L'album est composé de six mouvements (quatre pour Ravel et deux pour Mussorgsky) entrecoupés par un interlude et annoncés par une introduction. Dès les premières minutes s'installent les fameux tambourins du Bolero, ces caisses claires (comme on le dirait maintenant) au rythme répétitif, militaire et carré qui s'assimile étrangement à celui de la techno.

Movement 2 - la rythmique du Bolero est reconnaissable

Si certains élément musicaux sont identifiables (la mélodie dans l'intro, les cuivres, la caisse claire, etc.), le clin d'oeil reste toujours discret et subtil, les mélodies connues du Bolero ne sont qu'évoquées, jamais vulgairement citées. Les minutes s'écoulent et les mélodies s'évaporent en nappes sonores synthétiques. Carl Craig (qui s'est le plus penché sur les mélodies) développe, avec finesse et subtilité, un thème qui semble chuter, petit à petit, des arcs-en-ciel classiques pour atterrir sur les miasmes de la techno. Moritz Von Oswald, quant à lui plus concentré sur les basses du morceau, va, tout en finesse également, proposer des lignes de plus en plus lourdes et profondes. L'apogée est atteinte pendant le 4ème mouvement qui offre ce que ce disque a de plus techno. La caisse claire est étouffée par les basses et les mélodies ne deviennent que des échos à peine descriptibles.


Movement 4 (extrait) - le plus sombre

Movement 5 (extrait) - le premier concernant Modest Mussorgsky

Ce disque est un pont entre deux musiques qui cherchent trop souvent à s'ignorer, l'une savante et l'autre populaire. Cet album bouscule les conventions et les styles (l'anticonformisme est d'ailleurs la signature de Carl Craig) : les caisses claires épousent à merveille une rythmique techno soutenue par les basses berlinoises sur-vitaminées et prouve qu'un lien, aussi discret soit-il, peut exister entre ces musiques.
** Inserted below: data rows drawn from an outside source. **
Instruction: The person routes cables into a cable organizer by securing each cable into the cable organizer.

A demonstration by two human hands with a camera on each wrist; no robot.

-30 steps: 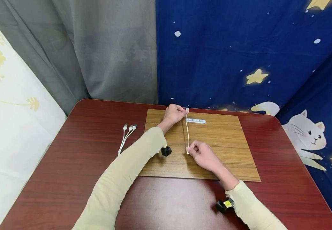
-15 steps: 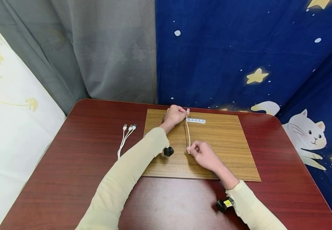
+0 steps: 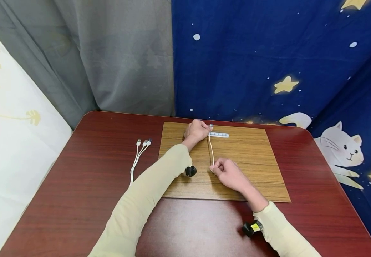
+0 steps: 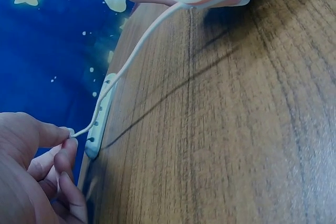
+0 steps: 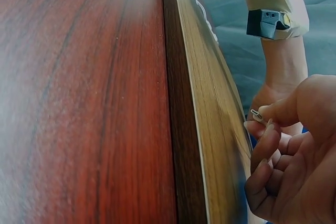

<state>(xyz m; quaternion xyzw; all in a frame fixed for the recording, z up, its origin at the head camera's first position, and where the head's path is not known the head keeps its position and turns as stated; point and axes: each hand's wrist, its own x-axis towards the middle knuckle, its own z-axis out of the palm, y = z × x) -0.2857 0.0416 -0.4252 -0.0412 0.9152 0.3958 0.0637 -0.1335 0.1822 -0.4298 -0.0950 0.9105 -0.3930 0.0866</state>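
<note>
My left hand [image 3: 197,130] pinches a white USB cable [image 3: 212,150] just below its USB-A plug [image 3: 211,126], over the far part of a wood-grain board [image 3: 243,153]. Close beside those fingertips lies a pale cable clip strip [image 3: 220,135] with several slots. Nearer to me, my right hand [image 3: 229,174] pinches the cable's other end between thumb and finger. In the right wrist view a small USB-C-like connector [image 5: 256,114] pokes out of that pinch. Between the hands the cord [image 4: 139,45] runs raised, slightly bowed, its shadow on the board in the left wrist view.
Left of the board, three more white USB cables [image 3: 136,160] lie on the dark red table [image 3: 92,171], plugs pointing away; my left sleeve [image 3: 150,192] covers their near ends. Grey and blue curtains [image 3: 237,64] hang behind the table's far edge.
My left hand has come slightly toward me and to the right, bringing the USB-A plug closer to the clip strip. The right hand keeps its pinch almost in place.
</note>
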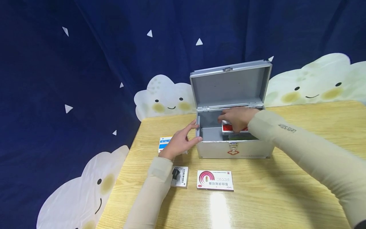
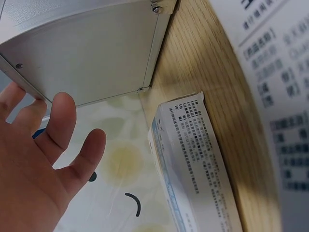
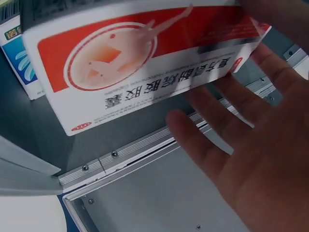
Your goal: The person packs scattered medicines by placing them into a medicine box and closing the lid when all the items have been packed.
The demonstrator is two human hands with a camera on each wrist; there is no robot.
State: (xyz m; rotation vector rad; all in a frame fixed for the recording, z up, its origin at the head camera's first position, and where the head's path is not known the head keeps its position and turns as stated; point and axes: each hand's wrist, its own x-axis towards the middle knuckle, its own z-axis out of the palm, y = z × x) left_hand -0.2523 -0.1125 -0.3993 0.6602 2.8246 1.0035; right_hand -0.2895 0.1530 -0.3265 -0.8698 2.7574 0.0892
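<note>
A silver metal first-aid case [image 1: 211,149] stands on the table with its lid raised and a red cross mark under the front latch. My right hand [image 1: 236,117] reaches into it and grips a red and white medicine box [image 1: 227,128]. In the right wrist view, printed characters and a round picture show on that medicine box [image 3: 159,58], with fingers along its edge; the thumb is mostly out of sight. My left hand [image 1: 181,143] touches the case's left side with spread, relaxed fingers. In the left wrist view, its fingertips rest at the rim of the case [image 2: 91,58].
Left of the case lies a blue and white medicine box [image 1: 164,143], partly behind my left hand. Nearer me are a grey-white box [image 1: 180,176] and a white box with pink arcs [image 1: 215,180]. Inside the case, another blue and white box [image 3: 21,63] shows.
</note>
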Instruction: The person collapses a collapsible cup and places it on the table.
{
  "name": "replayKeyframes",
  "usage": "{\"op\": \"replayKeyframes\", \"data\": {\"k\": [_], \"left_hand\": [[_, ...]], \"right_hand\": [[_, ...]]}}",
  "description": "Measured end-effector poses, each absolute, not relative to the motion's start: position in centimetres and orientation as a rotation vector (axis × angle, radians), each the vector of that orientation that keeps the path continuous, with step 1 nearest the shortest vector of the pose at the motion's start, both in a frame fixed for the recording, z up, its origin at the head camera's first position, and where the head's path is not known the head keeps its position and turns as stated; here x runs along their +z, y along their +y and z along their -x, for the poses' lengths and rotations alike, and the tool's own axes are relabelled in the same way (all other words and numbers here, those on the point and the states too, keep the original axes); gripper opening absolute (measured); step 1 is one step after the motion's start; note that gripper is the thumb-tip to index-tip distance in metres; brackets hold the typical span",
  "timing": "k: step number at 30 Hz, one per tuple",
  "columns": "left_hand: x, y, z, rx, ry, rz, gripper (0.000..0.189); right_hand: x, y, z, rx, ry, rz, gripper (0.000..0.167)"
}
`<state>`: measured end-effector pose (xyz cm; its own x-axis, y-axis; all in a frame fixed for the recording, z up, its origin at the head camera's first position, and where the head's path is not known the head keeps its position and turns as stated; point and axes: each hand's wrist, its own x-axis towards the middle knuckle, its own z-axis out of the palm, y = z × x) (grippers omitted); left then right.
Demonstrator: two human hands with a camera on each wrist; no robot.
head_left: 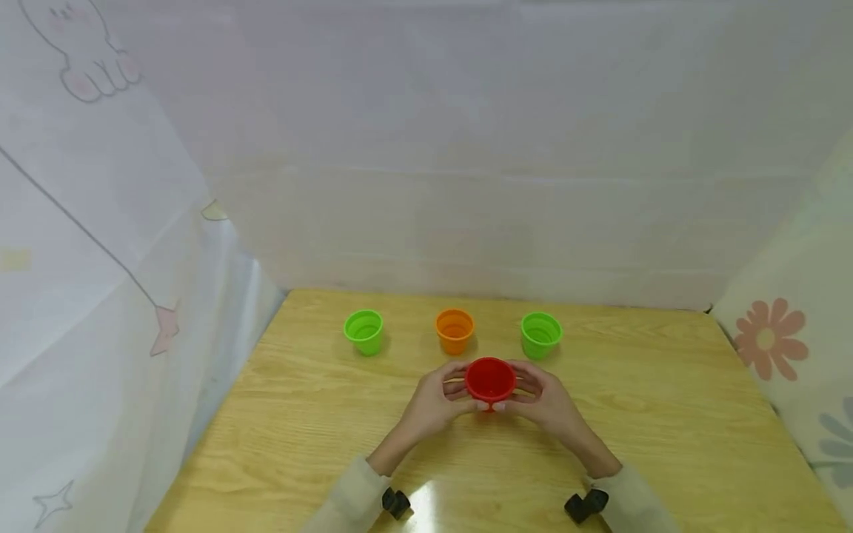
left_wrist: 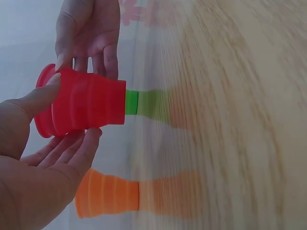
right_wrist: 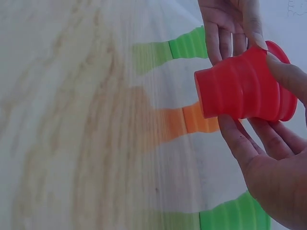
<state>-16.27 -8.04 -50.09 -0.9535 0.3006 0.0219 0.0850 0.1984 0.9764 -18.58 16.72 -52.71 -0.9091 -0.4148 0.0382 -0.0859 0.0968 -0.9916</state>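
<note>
A red collapsible cup (head_left: 490, 379) with ringed sides is held upright between both hands, its mouth facing up. In the wrist views its base hangs above the tabletop. My left hand (head_left: 433, 400) grips the cup's left side, thumb near the rim and fingers curled about the wall. From the right, my right hand (head_left: 545, 400) grips it the same way. Beyond the hands stand an orange cup (head_left: 455, 332), a green cup (head_left: 363, 332) to the left and another green cup (head_left: 541, 334) to the right, all mouth up and apart.
The wooden table (head_left: 300, 444) has a glossy surface that reflects the cups. A pale sheet (head_left: 480, 185) hangs along the back edge, and printed sheets hang at the left and right sides. Black wrist mounts (head_left: 396, 503) sit at both sleeves.
</note>
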Motion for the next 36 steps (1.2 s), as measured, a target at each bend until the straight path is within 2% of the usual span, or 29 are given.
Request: {"op": "replayKeyframes", "data": {"k": [7,11,19,26,29,36], "left_hand": [[-50.3,-8.6,16.0,1.813,2.309,-0.399,0.054],[-50.4,-8.4,16.0,1.833,2.297,-0.341,0.055],[-50.2,-8.1,16.2,1.78,2.329,-0.228,0.043],[-50.0,-8.0,16.5,1.796,2.236,-0.178,0.044],[-49.9,-8.0,16.6,1.795,2.223,-0.178,0.05],[-50.2,-8.4,16.7,1.756,2.31,-0.228,0.056]], "right_hand": [[-52.5,16.1,18.6,-1.843,2.125,0.477,0.077],[-52.0,16.2,18.6,-1.841,2.124,0.484,0.076],[-51.6,16.4,18.6,-1.793,2.135,0.496,0.075],[-51.5,16.4,18.5,-1.772,2.087,0.472,0.064],[-51.5,16.4,18.5,-1.763,2.096,0.486,0.06],[-51.5,16.4,18.4,-1.751,2.157,0.412,0.058]]}}
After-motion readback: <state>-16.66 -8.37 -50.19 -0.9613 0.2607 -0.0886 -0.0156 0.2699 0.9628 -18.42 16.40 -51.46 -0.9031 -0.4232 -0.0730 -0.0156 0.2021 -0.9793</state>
Ce LP, au delà de sa qualité musicale, est le manifeste d'une création audacieuse, sans limites données, profondément personnelle et pourtant jamais prétentieuse. Un disque comme il en existe trop peu.



(*) Recomposed est en fait une série de disques sortis sur DG où les classiques sont revisités. Ce "Recomposed de Carl Craig et Moritz Von Oswald" est, probablement, le plus abouti et intéressant.